◆ Action item ◆
Set down exactly the lines from the first line of the records through the line that contains "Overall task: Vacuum", and leave every picture out.

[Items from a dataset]
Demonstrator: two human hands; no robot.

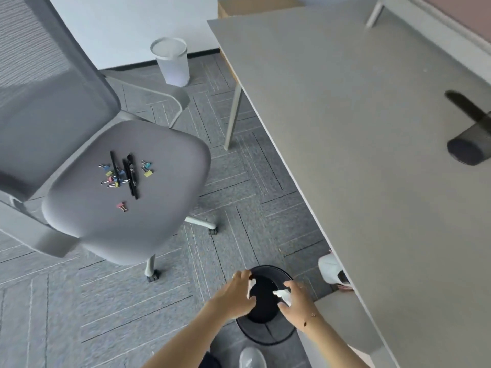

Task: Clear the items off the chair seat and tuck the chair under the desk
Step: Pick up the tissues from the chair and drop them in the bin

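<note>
Pens and clips lie loose in the middle of the grey padded chair seat (127, 187): a few slim black pens (131, 176) lying roughly parallel, and small coloured metal binder clips (117, 177) scattered about them, one pink clip (121, 206) a little nearer. All look light and stiff; the pens should pinch easily at mid-barrel and may roll on the cushion, while the clips are best gathered several at once by their bodies or wire handles. The grey mesh-backed office chair (39, 102) stands on castors on the carpet, left of the plain grey desk (358, 155), and would likely roll with a push on its backrest or seat edge. Both hands are over a black round mesh bin (265, 333) near the person's feet: the left hand (233, 296) and the right hand (297, 301) each pinch a scrap of white paper (283, 294). No brand or legible writing shows anywhere.
</note>
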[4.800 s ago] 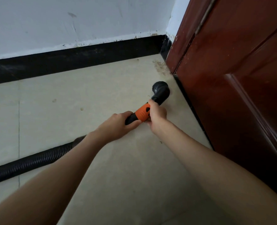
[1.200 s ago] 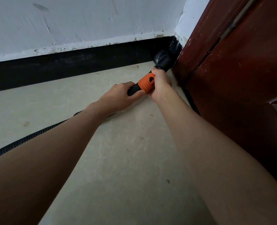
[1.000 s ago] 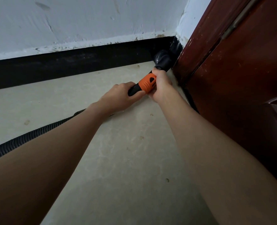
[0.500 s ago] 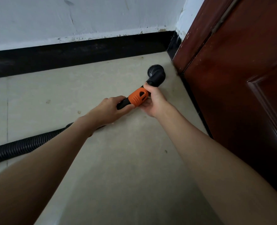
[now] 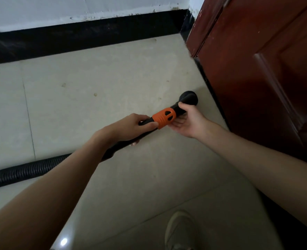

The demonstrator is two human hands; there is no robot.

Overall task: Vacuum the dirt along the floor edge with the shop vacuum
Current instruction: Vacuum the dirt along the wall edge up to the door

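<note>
The shop vacuum's black wand with an orange collar (image 5: 164,117) ends in a round black brush nozzle (image 5: 188,98) that sits on the beige tile floor close to the door's bottom edge. My left hand (image 5: 131,126) grips the black tube just behind the orange collar. My right hand (image 5: 187,120) cups the wand from below, thumb over the black neck between collar and nozzle. The ribbed black hose (image 5: 21,171) trails away to the left across the floor, partly hidden by my left forearm.
A dark red wooden door (image 5: 257,73) stands along the right. A black baseboard (image 5: 77,40) runs under the white wall at the back, meeting the door in the corner. Small dirt specks (image 5: 95,94) dot the tiles. A light shoe (image 5: 180,230) shows at the bottom.
The nozzle has been drawn back out of the corner along the door's edge towards me. The view has pulled back and down, and the shoe has come into sight.
</note>
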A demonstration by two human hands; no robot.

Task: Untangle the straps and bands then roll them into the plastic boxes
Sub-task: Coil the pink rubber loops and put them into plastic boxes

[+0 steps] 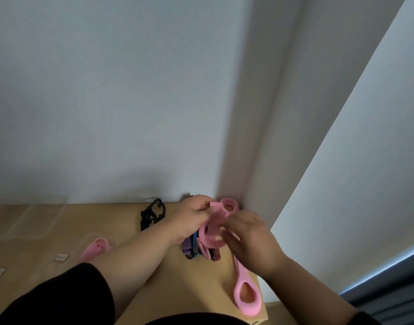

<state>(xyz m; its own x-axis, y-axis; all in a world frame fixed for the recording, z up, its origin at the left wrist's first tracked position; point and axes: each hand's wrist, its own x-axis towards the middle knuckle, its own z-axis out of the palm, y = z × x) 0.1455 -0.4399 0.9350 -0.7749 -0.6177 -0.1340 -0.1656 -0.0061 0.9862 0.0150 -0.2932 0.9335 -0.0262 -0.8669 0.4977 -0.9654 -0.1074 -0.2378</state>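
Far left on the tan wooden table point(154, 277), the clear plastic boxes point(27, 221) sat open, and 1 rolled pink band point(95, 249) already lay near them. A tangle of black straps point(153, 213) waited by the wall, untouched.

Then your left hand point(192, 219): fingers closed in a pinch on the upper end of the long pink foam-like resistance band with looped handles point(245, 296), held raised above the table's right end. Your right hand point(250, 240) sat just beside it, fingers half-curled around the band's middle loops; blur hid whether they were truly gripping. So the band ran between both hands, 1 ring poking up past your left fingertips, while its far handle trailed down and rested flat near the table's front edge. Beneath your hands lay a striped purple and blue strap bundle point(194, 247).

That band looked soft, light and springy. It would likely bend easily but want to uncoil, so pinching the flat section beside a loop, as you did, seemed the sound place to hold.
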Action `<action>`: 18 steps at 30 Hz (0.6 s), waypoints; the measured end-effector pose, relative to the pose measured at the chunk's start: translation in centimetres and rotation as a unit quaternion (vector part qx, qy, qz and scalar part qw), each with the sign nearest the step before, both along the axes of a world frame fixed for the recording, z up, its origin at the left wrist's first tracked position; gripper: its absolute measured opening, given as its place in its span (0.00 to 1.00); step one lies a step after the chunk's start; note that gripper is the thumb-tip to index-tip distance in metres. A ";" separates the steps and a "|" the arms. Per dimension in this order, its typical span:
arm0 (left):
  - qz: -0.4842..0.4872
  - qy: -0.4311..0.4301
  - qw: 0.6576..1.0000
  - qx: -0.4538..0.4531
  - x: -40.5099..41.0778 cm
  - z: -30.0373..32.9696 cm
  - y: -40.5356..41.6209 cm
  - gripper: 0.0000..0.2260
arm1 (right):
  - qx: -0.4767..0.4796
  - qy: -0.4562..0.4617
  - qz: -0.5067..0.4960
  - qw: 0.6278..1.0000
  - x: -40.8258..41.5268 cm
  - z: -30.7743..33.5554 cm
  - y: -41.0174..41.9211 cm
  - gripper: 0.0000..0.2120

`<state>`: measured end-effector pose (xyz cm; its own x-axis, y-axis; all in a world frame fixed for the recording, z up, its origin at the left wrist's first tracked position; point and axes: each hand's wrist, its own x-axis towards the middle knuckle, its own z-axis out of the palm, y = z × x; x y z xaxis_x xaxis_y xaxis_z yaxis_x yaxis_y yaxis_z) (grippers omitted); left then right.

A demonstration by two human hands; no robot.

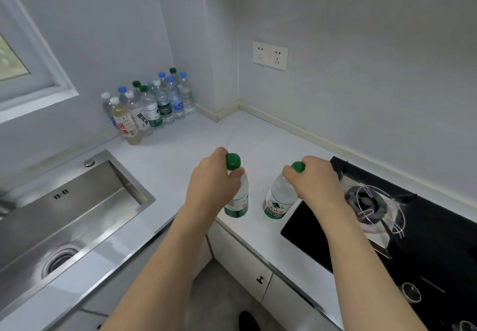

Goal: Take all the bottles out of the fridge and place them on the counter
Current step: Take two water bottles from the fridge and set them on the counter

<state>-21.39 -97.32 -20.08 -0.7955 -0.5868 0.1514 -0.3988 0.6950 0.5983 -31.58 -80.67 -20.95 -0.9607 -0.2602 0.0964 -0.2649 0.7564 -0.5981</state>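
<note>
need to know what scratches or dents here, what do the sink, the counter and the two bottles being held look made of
Sink: brushed stainless steel, going by the grey sheen.
Counter: smooth, glossy white, perhaps stone or composite; hard to tell.
Left-hand bottle and right-hand bottle: thin clear plastic, green plastic caps, printed labels.

A clear bottle [236,196] with a green cap and a green and white label is gripped by the left hand [214,183]; a matching green-capped bottle [280,196] is held by the right hand [316,178]. Right of that hand a black hob [426,227] is seen. Beyond the left hand, blue, white and green caps are shown on the clustered bottles [152,103]. The counter [180,155] is white, the sink [77,214] steel grey.
</note>
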 end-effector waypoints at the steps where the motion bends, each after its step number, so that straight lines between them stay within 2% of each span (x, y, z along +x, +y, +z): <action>1: 0.004 0.000 1.000 -0.002 -1.1 0.0 -0.9 0.11 | -0.008 -0.004 0.000 1.000 -1.2 -0.1 -0.9 0.17; 18: 0.045 -0.024 0.999 0.001 -13.8 -0.2 -9.5 0.12 | -0.043 -0.017 0.043 0.998 -16.0 -0.7 -10.5 0.19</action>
<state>-35.20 -106.79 -20.32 -0.7463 -0.6559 0.1133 -0.4873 0.6544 0.5782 -47.62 -91.18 -21.69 -0.9382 -0.3344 0.0888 -0.3047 0.6770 -0.6699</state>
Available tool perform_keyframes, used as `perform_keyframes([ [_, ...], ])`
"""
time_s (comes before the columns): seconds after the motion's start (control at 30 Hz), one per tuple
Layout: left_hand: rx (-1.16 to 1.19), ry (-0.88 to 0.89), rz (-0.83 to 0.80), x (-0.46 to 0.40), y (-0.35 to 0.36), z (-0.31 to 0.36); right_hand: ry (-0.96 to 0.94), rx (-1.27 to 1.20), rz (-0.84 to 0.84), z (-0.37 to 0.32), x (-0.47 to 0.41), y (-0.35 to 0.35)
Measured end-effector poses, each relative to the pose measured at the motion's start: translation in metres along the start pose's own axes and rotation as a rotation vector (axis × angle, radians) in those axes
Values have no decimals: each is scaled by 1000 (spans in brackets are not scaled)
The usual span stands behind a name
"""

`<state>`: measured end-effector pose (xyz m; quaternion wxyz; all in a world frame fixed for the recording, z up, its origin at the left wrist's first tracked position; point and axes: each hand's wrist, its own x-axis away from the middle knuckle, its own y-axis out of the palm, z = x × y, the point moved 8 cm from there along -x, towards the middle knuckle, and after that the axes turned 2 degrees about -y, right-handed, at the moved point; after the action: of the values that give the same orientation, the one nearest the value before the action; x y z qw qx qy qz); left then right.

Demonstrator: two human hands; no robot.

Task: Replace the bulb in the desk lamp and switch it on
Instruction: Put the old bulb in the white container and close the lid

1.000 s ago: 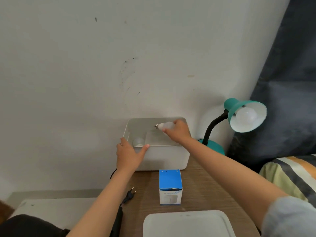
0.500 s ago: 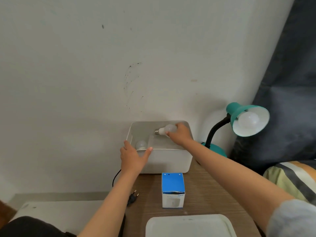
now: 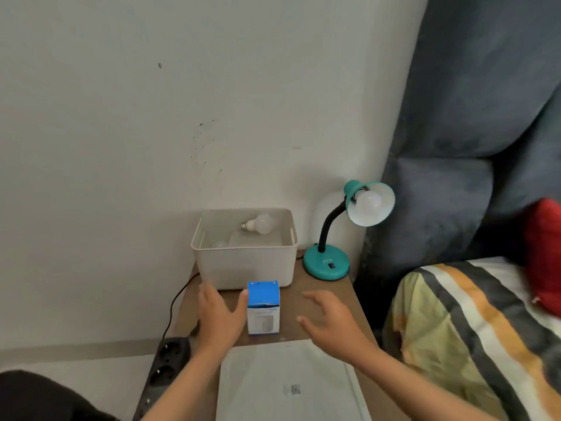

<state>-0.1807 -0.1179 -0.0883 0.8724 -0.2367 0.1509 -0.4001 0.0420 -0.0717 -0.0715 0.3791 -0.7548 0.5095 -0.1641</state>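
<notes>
Both hands are empty: left hand [image 3: 218, 317] open, thumb touching the blue bulb box [image 3: 263, 306] on the bench [image 3: 328, 287], right hand [image 3: 331, 322] spread beside it. Loose bulb [image 3: 259, 223] lies in the bin [image 3: 246, 262]; lamp [image 3: 368, 203] has a bulb fitted, looks unlit, so switching remains.

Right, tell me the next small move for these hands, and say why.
Probably close the left hand on the small blue-and-white cardboard box. Its thumb already touches the box's side, the open right hand hovers beside it, and a white bulb lies in the white plastic bin.
</notes>
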Motion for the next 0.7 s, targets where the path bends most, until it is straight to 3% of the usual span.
perform_keyframes([
  [0.2,-187,-36,-194,85,11,-48,191,44,-69,68,79,31],
  [0.4,-365,-197,-350,137,23,-87,374,101,-51,100,117,44],
  [0.6,-476,-162,-357,148,28,-88,362,66,-59,97,123,58],
  [0.7,-420,-138,-308,148,22,-85,363,-17,3,91,125,52],
])
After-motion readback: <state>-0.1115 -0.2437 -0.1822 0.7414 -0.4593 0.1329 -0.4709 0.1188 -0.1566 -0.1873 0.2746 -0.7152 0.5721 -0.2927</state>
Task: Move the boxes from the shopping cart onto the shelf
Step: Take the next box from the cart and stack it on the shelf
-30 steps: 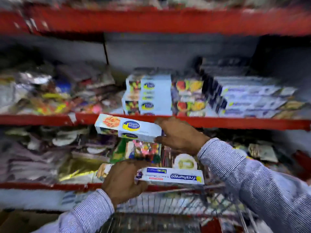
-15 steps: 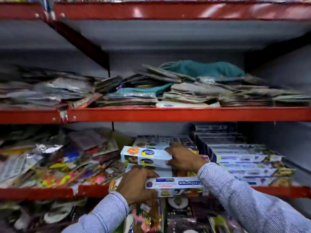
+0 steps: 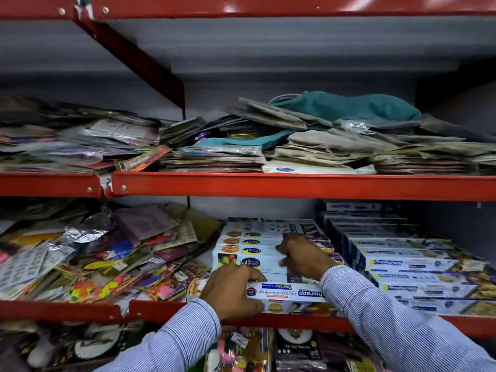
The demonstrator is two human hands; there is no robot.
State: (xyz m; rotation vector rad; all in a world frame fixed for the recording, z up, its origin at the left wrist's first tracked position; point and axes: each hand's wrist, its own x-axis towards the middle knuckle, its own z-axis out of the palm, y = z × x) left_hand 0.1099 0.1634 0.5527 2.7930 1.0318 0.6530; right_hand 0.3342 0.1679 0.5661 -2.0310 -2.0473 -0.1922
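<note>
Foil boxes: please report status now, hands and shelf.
Left hand gripping front foil box at shelf edge. Right hand flat on box stack. Nothing blocking.

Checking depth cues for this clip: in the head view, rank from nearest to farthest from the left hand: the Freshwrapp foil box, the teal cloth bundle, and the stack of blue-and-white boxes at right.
1. White Freshwrapp foil box: under the left hand, at the shelf's front edge.
2. Stack of blue-and-white boxes: same shelf, off to the right.
3. Teal cloth bundle: one shelf up, toward the right.
</note>
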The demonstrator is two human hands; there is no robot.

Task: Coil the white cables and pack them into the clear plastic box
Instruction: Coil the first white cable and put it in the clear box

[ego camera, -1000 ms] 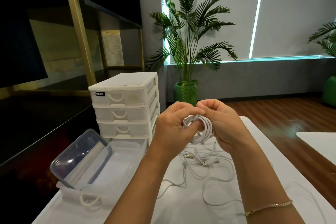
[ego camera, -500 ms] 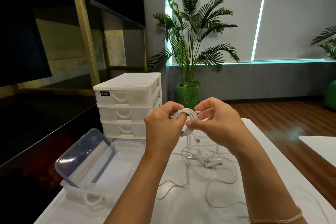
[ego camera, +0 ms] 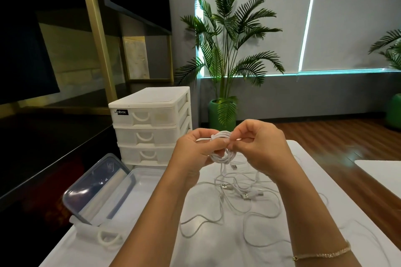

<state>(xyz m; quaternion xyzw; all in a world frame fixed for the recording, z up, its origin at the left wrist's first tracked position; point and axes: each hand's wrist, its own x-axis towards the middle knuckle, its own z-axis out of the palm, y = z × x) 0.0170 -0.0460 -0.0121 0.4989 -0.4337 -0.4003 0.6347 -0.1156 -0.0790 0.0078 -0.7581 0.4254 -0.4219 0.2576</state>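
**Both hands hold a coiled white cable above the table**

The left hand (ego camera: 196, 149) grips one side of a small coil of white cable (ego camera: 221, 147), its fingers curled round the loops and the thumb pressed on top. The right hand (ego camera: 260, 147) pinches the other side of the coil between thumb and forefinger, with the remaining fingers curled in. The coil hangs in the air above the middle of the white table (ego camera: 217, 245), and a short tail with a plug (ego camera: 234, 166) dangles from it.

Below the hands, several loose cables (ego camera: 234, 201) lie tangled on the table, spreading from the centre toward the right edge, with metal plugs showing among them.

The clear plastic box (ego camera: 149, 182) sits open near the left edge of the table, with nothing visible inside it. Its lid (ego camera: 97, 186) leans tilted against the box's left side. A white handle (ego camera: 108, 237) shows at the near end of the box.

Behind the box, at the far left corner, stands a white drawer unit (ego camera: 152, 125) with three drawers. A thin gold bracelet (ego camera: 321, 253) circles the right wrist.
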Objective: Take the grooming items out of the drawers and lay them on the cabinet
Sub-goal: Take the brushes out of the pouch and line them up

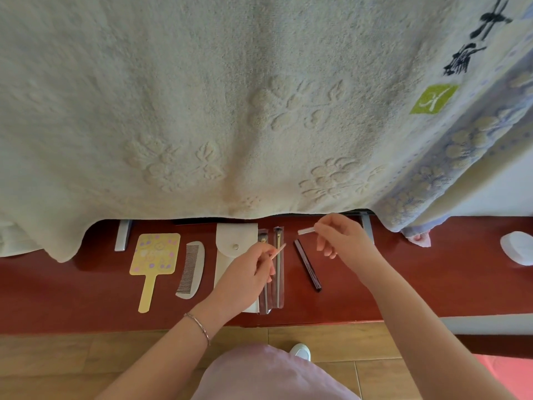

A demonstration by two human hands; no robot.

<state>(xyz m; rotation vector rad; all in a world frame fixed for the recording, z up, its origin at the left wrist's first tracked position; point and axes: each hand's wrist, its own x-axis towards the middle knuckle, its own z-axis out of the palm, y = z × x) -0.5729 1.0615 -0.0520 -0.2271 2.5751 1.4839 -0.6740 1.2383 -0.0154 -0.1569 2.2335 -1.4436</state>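
Note:
On the red-brown cabinet top (57,284) lie a yellow hand mirror (154,259), a grey comb (191,269), a white pouch (235,249), two makeup brushes in clear sleeves (277,272) and a dark slim pencil (308,265). My left hand (245,277) hovers over the pouch and brushes, pinching a thin pale pink stick (278,251). My right hand (341,239) is above the pencil, fingers closed on a small clear cap or tube (306,231). No drawer is visible.
A large cream towel (230,111) hangs over the back of the cabinet, hiding what stands behind it. A patterned blue cloth (461,157) hangs at right. A white round lid (519,248) sits at far right. Wooden floor (72,359) lies below.

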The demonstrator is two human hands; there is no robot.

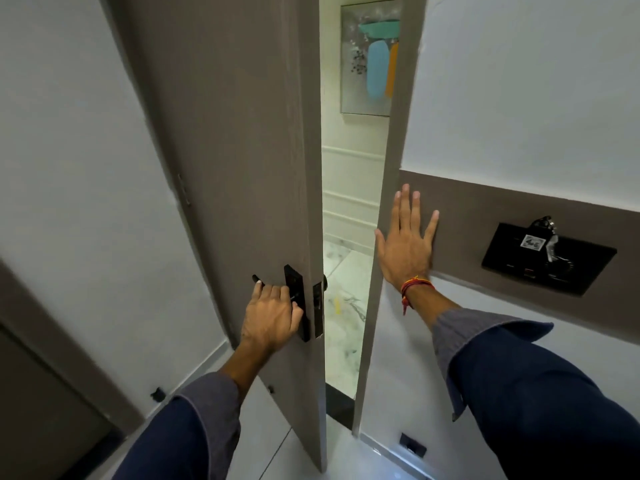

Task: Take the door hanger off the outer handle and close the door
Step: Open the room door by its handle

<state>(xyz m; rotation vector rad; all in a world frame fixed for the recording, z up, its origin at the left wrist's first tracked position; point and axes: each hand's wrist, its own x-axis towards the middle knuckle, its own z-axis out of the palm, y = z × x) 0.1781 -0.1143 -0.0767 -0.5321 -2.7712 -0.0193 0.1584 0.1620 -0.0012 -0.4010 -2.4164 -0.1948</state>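
Observation:
A taupe door (235, 140) stands partly open, with a narrow gap between its edge and the frame (388, 188). My left hand (268, 317) is wrapped around the black inner lever handle (258, 279) beside the black lock plate (296, 306). My right hand (407, 240) lies flat with fingers spread on the brown wall band next to the frame. Only a small dark knob of the outer handle (325, 281) peeks past the door's edge. No door hanger is visible.
A black wall panel (547, 263) with a key card slot and dangling keys sits on the brown band to the right. Through the gap I see a marble floor (343, 306) and a framed painting (372, 57). A black doorstop (157, 394) sits by the left skirting.

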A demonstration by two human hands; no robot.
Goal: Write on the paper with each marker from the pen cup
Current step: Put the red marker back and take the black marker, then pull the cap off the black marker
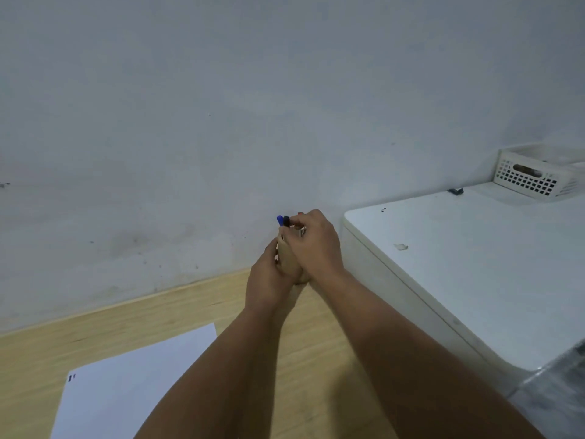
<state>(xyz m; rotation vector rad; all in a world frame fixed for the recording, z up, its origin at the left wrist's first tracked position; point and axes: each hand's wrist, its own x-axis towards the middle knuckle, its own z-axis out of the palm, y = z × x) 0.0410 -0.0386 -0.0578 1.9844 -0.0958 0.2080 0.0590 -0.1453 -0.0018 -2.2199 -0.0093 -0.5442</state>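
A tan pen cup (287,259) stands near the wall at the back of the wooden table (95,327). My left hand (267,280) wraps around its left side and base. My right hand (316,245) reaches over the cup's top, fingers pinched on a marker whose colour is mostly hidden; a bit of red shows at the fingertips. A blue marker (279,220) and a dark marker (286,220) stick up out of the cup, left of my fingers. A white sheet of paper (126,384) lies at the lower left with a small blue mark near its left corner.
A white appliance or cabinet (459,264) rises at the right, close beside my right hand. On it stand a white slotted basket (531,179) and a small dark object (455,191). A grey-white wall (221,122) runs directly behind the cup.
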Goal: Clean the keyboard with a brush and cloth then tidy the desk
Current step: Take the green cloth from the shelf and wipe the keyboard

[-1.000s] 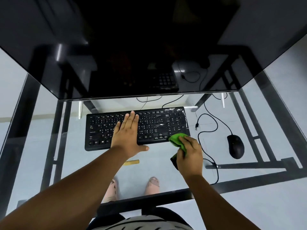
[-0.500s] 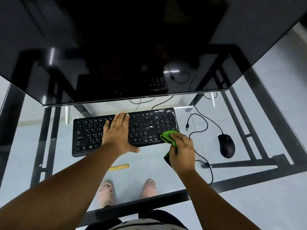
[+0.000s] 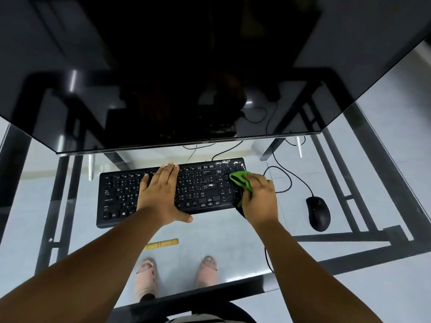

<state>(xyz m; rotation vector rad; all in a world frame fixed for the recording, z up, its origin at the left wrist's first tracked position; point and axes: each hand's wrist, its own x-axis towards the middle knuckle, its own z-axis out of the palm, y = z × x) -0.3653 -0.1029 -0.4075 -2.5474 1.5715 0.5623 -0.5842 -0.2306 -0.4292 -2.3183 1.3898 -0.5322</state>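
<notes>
From my feed, the black Acer keyboard (image 3: 172, 192) lies flat on the glass desk (image 3: 30, 206), towards its rear edge and just in front of the dark monitor (image 3: 210, 66) that overhangs it. The left hand (image 3: 161, 194) rests palm down across the middle keys, fingers straight and together, the thumb spread along the keyboard's near edge; it holds nothing. Nearer me, between the two forearms, a short yellow wooden handle (image 3: 162, 244) lies on the glass; I take it for the brush, though its bristle end is hidden behind the left forearm. Through the glass I see two feet in pale sandals (image 3: 145, 279) on the floor. The right hand (image 3: 260, 197) is at the keyboard's right end, fingers curled round a bunched green cloth (image 3: 241, 180), which it presses on the number pad. Right of it a black cable (image 3: 283, 180) loops across the glass. A black mouse (image 3: 318, 213) sits well apart, near the desk's right edge.
</notes>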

◆ Expected answer ◆
Demonstrator: two human hands; no robot.


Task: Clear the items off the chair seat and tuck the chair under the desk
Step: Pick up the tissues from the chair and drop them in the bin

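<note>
Pens and clips lie loose in the middle of the grey padded chair seat (127, 187): a few slim black pens (131, 176) lying roughly parallel, and small coloured metal binder clips (117, 177) scattered about them, one pink clip (121, 206) a little nearer. All look light and stiff; the pens should pinch easily at mid-barrel and may roll on the cushion, while the clips are best gathered several at once by their bodies or wire handles. The grey mesh-backed office chair (39, 102) stands on castors on the carpet, left of the plain grey desk (358, 155), and would likely roll with a push on its backrest or seat edge. Both hands are over a black round mesh bin (265, 333) near the person's feet: the left hand (233, 296) and the right hand (297, 301) each pinch a scrap of white paper (283, 294). No brand or legible writing shows anywhere.
</note>
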[4.800 s ago] 
[1.200 s ago] 
[1.000 s ago] 
[0.500 s ago] 
[now] 

The demonstrator is two human hands; there is no robot.

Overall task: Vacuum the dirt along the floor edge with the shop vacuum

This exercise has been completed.